Print out the whole listing below exactly as it is written.

• **Information shown**
********

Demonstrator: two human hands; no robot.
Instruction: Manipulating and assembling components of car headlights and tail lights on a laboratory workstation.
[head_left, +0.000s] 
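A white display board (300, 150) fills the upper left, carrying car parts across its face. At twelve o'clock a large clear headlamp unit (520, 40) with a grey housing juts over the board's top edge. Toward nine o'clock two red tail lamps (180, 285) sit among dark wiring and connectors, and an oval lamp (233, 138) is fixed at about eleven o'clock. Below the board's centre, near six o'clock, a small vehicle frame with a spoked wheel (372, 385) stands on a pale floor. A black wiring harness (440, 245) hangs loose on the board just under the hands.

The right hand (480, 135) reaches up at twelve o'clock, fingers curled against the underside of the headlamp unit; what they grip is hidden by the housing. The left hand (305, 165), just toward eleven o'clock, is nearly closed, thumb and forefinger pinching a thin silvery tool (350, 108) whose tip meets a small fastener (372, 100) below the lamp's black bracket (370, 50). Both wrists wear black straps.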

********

• **Result of this task**
Demonstrator: two human hands; no robot.
Instruction: Manipulating and assembling components of car headlights and tail lights on a laboratory workstation.
[head_left, +0.000s] 
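A white display board (300, 150) fills the upper left, carrying car parts across its face. At twelve o'clock a large clear headlamp unit (520, 40) with a grey housing juts over the board's top edge. Toward nine o'clock two red tail lamps (180, 285) sit among dark wiring and connectors, and an oval lamp (233, 138) is fixed at about eleven o'clock. Below the board's centre, near six o'clock, a small vehicle frame with a spoked wheel (372, 385) stands on a pale floor. A black wiring harness (440, 245) hangs loose on the board just under the hands.

The right hand (480, 135) reaches up at twelve o'clock, fingers curled against the underside of the headlamp unit; what they grip is hidden by the housing. The left hand (305, 165), just toward eleven o'clock, is nearly closed, thumb and forefinger pinching a thin silvery tool (350, 108) whose tip meets a small fastener (372, 100) below the lamp's black bracket (370, 50). Both wrists wear black straps.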

What was produced is the complete output.